- **THE TASK**:
Look through the records below for the line with "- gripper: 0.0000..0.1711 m". Return that line and each one after it up to and including the line with "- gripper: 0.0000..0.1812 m", exactly.

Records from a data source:
Start of Block

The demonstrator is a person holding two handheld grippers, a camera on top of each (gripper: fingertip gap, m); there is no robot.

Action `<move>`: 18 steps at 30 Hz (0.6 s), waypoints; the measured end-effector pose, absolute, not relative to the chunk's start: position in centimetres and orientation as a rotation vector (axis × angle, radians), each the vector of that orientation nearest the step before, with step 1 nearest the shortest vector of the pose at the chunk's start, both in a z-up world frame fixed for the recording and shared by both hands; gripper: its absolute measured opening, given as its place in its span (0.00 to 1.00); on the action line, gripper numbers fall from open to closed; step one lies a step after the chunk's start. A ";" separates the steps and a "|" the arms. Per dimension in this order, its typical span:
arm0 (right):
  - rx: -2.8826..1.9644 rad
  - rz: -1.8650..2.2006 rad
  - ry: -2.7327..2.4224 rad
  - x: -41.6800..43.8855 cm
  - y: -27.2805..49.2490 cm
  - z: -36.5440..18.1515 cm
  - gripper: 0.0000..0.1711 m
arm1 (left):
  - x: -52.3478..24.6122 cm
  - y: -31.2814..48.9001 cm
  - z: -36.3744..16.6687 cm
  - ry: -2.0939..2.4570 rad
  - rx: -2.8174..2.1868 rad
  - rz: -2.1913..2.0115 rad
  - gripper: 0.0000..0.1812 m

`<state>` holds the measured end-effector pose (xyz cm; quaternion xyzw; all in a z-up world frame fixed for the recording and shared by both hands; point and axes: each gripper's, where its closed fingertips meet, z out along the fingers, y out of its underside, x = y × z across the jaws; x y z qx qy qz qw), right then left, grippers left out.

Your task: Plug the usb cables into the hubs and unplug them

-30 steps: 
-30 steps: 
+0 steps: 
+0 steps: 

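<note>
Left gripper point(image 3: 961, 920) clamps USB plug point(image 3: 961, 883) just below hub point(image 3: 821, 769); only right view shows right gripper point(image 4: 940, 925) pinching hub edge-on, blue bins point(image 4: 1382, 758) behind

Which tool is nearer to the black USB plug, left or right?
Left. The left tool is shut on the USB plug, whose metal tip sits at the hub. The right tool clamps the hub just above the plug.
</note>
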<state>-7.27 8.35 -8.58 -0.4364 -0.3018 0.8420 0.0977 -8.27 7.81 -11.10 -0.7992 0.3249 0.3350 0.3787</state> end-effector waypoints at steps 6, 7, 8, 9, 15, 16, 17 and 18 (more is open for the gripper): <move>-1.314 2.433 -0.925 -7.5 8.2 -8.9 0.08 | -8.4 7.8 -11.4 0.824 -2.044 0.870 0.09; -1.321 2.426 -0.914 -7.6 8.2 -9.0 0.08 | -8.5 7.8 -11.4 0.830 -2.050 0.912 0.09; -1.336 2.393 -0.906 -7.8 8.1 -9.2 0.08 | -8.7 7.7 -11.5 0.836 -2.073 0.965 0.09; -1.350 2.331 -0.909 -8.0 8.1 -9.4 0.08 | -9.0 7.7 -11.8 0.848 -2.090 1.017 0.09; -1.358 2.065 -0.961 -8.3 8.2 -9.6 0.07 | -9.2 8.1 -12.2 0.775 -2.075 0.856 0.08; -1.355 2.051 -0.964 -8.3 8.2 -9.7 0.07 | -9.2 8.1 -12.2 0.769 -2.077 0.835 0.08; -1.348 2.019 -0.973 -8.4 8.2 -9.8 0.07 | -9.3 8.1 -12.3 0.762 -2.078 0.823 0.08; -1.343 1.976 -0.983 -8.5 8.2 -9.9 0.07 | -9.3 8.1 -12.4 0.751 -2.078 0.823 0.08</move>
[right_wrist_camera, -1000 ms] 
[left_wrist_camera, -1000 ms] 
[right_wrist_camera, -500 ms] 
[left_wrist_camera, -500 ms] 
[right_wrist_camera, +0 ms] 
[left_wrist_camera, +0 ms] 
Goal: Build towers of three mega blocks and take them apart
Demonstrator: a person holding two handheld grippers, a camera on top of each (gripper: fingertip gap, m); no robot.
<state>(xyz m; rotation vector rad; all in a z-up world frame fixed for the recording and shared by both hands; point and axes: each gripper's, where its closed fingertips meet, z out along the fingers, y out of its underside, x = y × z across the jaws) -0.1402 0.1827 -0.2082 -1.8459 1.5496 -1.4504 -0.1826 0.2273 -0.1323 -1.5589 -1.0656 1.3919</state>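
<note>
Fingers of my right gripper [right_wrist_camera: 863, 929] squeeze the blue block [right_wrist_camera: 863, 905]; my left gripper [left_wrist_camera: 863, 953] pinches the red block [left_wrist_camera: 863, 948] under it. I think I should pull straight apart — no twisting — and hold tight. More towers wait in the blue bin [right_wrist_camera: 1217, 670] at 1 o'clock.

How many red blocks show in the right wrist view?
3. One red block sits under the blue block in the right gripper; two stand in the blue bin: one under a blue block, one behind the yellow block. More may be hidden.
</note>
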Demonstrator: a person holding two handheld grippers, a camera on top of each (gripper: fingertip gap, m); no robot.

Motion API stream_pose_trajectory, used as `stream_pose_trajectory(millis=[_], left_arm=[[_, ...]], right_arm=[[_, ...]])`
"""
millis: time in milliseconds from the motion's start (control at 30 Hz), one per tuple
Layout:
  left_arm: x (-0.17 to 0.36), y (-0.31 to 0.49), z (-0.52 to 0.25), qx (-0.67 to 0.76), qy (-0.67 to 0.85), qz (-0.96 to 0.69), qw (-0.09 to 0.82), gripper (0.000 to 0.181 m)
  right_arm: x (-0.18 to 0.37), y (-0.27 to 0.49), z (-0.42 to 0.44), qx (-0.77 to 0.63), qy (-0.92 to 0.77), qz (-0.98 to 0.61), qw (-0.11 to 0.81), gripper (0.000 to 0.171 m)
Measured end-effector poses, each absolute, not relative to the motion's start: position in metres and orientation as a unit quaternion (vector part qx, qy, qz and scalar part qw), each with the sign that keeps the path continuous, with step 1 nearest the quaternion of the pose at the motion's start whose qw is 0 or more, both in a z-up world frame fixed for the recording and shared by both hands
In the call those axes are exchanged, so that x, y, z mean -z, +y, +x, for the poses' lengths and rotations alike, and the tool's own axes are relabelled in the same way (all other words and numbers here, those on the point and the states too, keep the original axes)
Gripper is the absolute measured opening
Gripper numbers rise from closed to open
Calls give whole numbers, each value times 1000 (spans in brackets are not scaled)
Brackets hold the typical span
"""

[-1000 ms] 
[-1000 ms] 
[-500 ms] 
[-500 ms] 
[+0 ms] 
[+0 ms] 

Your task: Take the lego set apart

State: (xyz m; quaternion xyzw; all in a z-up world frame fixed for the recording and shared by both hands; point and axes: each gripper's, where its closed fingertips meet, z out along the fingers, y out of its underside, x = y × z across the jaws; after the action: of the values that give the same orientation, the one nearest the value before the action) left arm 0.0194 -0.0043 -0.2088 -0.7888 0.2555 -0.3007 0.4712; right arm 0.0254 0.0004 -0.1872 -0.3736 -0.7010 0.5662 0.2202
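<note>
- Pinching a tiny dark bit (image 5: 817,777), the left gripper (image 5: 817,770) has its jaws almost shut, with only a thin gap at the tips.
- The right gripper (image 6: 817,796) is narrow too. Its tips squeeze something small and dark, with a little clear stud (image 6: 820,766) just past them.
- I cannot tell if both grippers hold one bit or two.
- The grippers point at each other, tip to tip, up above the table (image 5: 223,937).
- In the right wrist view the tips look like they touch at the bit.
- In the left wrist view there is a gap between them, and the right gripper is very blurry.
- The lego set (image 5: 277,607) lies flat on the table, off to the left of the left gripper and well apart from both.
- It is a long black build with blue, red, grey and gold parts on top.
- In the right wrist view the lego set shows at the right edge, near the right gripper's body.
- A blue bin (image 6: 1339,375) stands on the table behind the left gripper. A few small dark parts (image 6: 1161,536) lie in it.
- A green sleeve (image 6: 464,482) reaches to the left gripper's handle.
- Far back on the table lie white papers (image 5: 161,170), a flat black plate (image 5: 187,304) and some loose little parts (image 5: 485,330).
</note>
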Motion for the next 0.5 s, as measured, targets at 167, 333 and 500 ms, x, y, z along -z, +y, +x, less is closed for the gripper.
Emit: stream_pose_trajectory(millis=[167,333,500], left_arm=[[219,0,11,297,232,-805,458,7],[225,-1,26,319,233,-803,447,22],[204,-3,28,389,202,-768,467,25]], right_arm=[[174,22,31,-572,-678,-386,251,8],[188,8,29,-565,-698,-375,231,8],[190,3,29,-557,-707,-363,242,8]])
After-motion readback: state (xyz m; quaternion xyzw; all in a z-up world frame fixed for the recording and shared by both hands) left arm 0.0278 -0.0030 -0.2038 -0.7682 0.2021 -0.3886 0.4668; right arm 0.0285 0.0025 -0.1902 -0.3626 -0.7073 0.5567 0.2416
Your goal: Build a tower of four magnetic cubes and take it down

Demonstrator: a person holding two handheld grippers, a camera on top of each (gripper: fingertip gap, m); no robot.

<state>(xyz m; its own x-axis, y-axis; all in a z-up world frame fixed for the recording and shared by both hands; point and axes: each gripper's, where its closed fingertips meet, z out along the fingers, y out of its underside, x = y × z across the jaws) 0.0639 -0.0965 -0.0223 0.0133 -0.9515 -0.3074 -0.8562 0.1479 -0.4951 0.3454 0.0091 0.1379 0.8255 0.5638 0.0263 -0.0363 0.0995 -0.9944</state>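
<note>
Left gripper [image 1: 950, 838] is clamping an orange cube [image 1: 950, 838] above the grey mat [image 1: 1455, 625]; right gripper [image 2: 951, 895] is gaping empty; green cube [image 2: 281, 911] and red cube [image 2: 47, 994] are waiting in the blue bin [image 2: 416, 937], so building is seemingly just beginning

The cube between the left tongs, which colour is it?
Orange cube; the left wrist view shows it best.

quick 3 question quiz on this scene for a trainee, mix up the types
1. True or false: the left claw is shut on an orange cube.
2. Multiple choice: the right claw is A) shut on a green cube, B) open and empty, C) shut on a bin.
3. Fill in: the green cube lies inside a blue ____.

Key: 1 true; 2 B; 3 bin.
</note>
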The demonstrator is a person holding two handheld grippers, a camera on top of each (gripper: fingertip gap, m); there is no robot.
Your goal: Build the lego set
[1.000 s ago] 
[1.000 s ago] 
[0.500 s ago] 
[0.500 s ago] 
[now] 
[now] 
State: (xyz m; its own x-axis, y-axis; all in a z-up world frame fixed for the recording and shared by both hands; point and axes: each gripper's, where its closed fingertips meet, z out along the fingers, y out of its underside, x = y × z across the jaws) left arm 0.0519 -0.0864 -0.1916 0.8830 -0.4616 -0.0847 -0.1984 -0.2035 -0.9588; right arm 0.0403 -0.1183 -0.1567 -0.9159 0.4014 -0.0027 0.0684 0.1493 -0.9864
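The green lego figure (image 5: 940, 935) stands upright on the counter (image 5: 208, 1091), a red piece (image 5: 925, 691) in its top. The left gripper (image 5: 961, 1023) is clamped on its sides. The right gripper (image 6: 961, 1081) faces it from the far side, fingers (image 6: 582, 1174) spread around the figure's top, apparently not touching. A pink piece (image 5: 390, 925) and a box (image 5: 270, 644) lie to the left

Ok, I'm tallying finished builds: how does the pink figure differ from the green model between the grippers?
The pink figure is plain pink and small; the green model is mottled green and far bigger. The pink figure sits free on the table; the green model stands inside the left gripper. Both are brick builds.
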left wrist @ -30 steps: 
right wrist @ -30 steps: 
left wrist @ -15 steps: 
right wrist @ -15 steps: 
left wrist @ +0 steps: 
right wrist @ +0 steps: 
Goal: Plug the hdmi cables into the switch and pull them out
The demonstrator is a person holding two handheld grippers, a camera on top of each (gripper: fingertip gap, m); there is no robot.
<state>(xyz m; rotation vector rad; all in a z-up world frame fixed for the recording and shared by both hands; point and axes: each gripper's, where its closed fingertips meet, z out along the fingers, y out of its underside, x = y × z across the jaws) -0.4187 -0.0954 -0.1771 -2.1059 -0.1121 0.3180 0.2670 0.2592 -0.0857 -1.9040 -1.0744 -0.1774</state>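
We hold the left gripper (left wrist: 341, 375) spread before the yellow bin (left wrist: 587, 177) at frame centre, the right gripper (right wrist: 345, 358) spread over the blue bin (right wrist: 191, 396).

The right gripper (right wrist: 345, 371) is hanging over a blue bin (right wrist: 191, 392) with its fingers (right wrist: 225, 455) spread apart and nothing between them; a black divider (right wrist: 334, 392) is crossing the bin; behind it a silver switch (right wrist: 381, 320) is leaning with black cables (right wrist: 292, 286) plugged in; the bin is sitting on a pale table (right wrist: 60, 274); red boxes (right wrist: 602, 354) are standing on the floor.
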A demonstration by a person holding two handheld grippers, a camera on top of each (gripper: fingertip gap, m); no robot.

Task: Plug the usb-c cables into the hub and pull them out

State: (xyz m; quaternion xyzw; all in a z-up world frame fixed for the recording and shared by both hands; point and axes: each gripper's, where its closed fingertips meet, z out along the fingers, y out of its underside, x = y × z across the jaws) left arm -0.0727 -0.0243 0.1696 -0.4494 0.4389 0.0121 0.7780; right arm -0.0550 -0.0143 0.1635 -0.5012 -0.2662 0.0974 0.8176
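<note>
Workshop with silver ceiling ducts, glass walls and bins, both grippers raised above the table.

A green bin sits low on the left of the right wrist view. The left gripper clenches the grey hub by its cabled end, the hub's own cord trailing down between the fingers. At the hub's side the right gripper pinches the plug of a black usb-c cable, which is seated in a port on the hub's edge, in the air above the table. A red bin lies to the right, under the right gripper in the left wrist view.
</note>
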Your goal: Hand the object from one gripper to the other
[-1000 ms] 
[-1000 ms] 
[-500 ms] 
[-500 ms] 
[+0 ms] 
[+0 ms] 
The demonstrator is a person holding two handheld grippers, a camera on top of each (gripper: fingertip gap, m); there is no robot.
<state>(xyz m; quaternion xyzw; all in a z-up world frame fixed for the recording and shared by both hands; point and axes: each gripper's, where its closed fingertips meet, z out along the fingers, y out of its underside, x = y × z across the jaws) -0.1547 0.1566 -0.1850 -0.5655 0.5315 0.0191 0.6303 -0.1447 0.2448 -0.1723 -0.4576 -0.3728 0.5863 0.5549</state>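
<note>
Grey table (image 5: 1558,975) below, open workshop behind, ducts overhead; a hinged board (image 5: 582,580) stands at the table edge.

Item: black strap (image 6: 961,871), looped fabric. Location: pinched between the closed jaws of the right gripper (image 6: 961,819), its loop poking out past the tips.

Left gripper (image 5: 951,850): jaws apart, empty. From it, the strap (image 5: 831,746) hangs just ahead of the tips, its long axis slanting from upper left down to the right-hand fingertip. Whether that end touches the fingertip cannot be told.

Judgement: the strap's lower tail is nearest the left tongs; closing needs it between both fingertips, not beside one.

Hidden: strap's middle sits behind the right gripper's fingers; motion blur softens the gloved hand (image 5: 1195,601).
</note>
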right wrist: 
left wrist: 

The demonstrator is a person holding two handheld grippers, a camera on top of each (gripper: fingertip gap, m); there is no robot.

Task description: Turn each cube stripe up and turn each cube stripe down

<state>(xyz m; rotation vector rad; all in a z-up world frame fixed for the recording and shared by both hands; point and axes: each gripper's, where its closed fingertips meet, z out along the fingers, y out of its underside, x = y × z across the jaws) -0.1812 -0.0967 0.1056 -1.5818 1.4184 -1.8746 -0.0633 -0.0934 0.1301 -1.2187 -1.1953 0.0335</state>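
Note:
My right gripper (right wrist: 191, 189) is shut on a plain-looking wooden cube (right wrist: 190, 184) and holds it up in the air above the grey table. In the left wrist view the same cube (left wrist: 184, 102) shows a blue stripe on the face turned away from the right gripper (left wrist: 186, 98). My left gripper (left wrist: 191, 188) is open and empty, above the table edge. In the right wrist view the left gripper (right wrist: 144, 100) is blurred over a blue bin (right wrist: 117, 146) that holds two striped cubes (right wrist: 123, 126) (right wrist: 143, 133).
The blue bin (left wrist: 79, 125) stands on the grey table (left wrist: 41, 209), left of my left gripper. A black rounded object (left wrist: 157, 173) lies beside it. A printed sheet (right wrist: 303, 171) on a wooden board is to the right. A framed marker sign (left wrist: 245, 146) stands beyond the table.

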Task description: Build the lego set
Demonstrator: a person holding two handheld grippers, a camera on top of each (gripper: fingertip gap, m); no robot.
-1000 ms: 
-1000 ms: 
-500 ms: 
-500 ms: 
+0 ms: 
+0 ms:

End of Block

- **OUTPUT FOR THIS EXERCISE**:
  - gripper: 0.0000..0.1711 m
arm1 (left):
  - x: -52.3478..24.6122 cm
  - y: -31.2814..48.9001 cm
  - z: -36.3744..16.6687 cm
  - ry: -2.0939..2.4570 rad
  - rx: -2.8174..2.1868 rad
  - rz: -2.1913..2.0115 rad
  - gripper: 0.0000..0.1812 m

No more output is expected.